All the data should be repeated exactly. Any image in it is left out.

***** Data

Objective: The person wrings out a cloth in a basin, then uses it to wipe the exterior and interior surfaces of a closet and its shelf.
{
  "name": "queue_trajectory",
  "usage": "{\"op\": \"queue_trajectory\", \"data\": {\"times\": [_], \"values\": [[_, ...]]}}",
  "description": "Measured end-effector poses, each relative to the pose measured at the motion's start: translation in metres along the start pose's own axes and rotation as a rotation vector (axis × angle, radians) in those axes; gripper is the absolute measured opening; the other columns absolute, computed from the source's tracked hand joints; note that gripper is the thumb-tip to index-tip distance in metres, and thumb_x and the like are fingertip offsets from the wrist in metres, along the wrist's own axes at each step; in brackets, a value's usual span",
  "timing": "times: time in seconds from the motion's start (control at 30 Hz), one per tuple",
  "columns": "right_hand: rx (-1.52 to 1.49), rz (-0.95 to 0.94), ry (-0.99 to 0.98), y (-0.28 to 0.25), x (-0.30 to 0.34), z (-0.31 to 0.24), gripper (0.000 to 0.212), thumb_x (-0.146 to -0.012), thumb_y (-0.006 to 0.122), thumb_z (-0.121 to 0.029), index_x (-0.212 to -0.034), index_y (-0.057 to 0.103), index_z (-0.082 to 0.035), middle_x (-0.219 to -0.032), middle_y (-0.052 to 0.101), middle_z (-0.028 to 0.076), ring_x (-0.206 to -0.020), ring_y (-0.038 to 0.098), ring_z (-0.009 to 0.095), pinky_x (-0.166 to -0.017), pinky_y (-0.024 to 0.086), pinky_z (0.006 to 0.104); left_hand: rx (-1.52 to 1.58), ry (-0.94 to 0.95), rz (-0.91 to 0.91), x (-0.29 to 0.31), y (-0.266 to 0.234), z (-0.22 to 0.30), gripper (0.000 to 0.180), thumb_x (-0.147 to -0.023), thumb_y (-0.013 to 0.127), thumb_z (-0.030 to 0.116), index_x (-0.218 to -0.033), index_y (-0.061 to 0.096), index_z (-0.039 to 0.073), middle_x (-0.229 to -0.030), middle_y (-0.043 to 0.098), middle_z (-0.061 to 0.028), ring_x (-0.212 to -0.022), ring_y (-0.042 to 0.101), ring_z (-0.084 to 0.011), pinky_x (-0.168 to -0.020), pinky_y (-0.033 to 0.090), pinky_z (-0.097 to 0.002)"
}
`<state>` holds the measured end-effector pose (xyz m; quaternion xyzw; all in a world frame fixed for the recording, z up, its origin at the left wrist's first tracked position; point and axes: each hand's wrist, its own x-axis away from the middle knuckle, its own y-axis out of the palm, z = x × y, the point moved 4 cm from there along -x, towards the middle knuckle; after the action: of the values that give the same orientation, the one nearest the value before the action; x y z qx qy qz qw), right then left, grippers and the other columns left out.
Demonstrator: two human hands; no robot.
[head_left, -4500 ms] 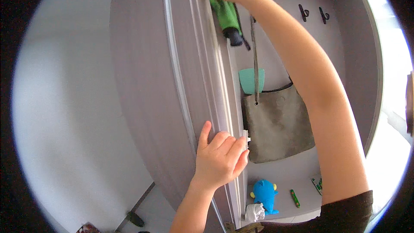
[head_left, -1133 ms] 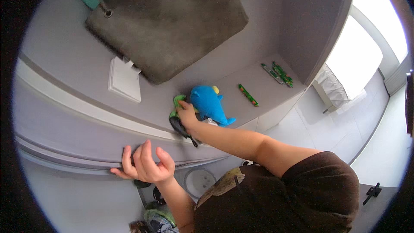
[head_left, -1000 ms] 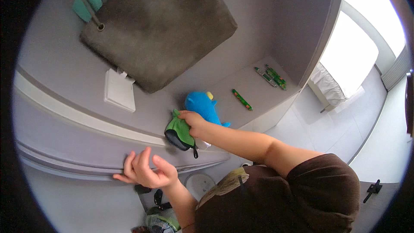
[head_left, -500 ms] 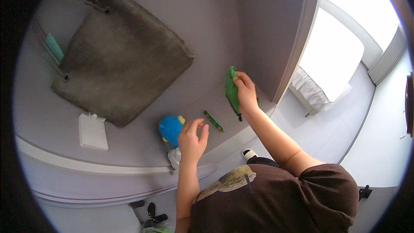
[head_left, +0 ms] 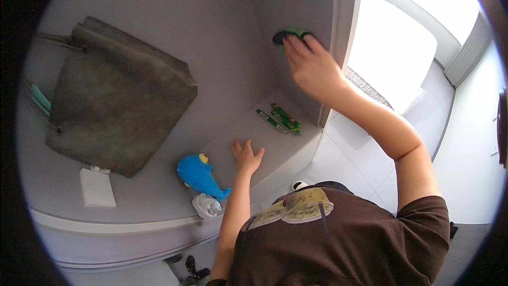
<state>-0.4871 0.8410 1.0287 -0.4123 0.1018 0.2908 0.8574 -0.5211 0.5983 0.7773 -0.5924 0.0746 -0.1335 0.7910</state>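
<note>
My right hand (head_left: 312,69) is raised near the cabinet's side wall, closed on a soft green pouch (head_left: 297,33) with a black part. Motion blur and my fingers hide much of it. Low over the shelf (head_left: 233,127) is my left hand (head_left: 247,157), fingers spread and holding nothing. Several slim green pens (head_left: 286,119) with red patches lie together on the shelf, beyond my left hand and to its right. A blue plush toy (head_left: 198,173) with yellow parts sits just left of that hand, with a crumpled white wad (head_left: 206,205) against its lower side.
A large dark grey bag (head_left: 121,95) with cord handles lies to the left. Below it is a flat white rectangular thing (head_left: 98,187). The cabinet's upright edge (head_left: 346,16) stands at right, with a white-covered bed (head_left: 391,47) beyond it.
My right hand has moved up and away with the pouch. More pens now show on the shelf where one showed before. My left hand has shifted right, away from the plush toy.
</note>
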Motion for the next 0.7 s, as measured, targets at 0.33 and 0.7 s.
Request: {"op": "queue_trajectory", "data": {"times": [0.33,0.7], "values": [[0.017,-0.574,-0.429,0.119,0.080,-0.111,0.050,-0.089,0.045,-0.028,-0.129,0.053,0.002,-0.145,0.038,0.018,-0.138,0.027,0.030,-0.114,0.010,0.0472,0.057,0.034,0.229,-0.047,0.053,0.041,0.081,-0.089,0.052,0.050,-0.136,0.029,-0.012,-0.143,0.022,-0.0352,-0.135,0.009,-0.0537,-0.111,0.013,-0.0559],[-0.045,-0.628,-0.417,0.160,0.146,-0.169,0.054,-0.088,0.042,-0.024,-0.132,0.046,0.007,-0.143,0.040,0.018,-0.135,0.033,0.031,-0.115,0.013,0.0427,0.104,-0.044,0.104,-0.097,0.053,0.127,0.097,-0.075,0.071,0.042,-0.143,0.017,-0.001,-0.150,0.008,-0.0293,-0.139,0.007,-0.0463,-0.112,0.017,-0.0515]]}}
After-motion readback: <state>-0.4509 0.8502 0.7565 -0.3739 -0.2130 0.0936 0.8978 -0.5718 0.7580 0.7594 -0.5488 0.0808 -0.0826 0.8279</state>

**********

→ Reply
Objective: The person wrings out a cloth in a basin, then uses it to wipe the exterior and interior surfaces of a closet and its shelf.
{
  "name": "queue_trajectory",
  "usage": "{\"op\": \"queue_trajectory\", \"data\": {\"times\": [_], \"values\": [[_, ...]]}}",
  "description": "Measured end-effector poses, each relative to the pose measured at the motion's start: translation in metres along the start pose's own axes and rotation as a rotation vector (axis × angle, radians) in those axes; gripper is the absolute measured opening; the other columns absolute, computed from the source's tracked hand joints; note that gripper is the thumb-tip to index-tip distance in metres, and thumb_x and the like are fingertip offsets from the wrist in metres, along the wrist's own axes at each step; in brackets, a value's usual span",
  "timing": "times: time in seconds from the motion's start (control at 30 Hz), one per tuple",
  "columns": "right_hand: rx (-1.52 to 1.49), rz (-0.95 to 0.94), ry (-0.99 to 0.98), y (-0.28 to 0.25), x (-0.30 to 0.34), z (-0.31 to 0.24), gripper (0.000 to 0.212), thumb_x (-0.146 to -0.012), thumb_y (-0.006 to 0.122), thumb_z (-0.121 to 0.029), index_x (-0.212 to -0.034), index_y (-0.057 to 0.103), index_z (-0.082 to 0.035), middle_x (-0.219 to -0.032), middle_y (-0.052 to 0.101), middle_z (-0.028 to 0.076), ring_x (-0.206 to -0.020), ring_y (-0.038 to 0.098), ring_z (-0.009 to 0.095), pinky_x (-0.166 to -0.017), pinky_y (-0.024 to 0.086), pinky_z (0.006 to 0.104); left_hand: rx (-1.52 to 1.58), ry (-0.94 to 0.95), rz (-0.91 to 0.91), x (-0.29 to 0.31), y (-0.266 to 0.234), z (-0.22 to 0.30), gripper (0.000 to 0.180), thumb_x (-0.147 to -0.023), thumb_y (-0.013 to 0.127), thumb_z (-0.030 to 0.116), index_x (-0.218 to -0.033), index_y (-0.061 to 0.096), index_z (-0.039 to 0.073), middle_x (-0.229 to -0.030), middle_y (-0.043 to 0.098), middle_z (-0.061 to 0.028), ring_x (-0.212 to -0.022), ring_y (-0.042 to 0.101), ring_z (-0.084 to 0.011), pinky_x (-0.168 to -0.020), pinky_y (-0.033 to 0.090), pinky_z (-0.097 to 0.002)"
}
`<state>` holds the measured end-effector pose (xyz m; quaternion xyzw; all in a world frame fixed for the recording, z up, its origin at the left wrist's first tracked position; point and axes: each hand's wrist, its own x-axis away from the middle knuckle, its own y-axis out of the palm, z = x × y, the point moved 4 cm from there along -x, towards the middle knuckle; after the action: of the values that give the same orientation, the one nearest the value before the action; x y z qx qy qz qw), right then left, grippers and the other columns left out.
Demonstrator: two human hands; no robot.
[head_left, -4500 ms] 
[head_left, -1133 ms] 
[head_left, -1000 ms] 
[head_left, -500 ms] 
[head_left, +0 ms] 
<state>-0.4871 0.8410 1.0287 -0.4123 0.1018 0.2908 0.8574 -0.5211 0.5983 0.7773 -0.5924 0.0746 -0.1335 0.7910</state>
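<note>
My right hand (head_left: 312,69) is raised near the cabinet's side wall, closed on a soft green pouch (head_left: 297,33) with a black part. Motion blur and my fingers hide much of it. Low over the shelf (head_left: 233,127) is my left hand (head_left: 247,157), fingers spread and holding nothing. Several slim green pens (head_left: 286,119) with red patches lie together on the shelf, beyond my left hand and to its right. A blue plush toy (head_left: 198,173) with yellow parts sits just left of that hand, with a crumpled white wad (head_left: 206,205) against its lower side.
A large dark grey bag (head_left: 121,95) with cord handles lies to the left. Below it is a flat white rectangular thing (head_left: 98,187). The cabinet's upright edge (head_left: 346,16) stands at right, with a white-covered bed (head_left: 391,47) beyond it.
My right hand has moved up and away with the pouch. More pens now show on the shelf where one showed before. My left hand has shifted right, away from the plush toy.
</note>
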Motion for the next 0.7 s, as measured, targets at 0.33 and 0.7 s.
Request: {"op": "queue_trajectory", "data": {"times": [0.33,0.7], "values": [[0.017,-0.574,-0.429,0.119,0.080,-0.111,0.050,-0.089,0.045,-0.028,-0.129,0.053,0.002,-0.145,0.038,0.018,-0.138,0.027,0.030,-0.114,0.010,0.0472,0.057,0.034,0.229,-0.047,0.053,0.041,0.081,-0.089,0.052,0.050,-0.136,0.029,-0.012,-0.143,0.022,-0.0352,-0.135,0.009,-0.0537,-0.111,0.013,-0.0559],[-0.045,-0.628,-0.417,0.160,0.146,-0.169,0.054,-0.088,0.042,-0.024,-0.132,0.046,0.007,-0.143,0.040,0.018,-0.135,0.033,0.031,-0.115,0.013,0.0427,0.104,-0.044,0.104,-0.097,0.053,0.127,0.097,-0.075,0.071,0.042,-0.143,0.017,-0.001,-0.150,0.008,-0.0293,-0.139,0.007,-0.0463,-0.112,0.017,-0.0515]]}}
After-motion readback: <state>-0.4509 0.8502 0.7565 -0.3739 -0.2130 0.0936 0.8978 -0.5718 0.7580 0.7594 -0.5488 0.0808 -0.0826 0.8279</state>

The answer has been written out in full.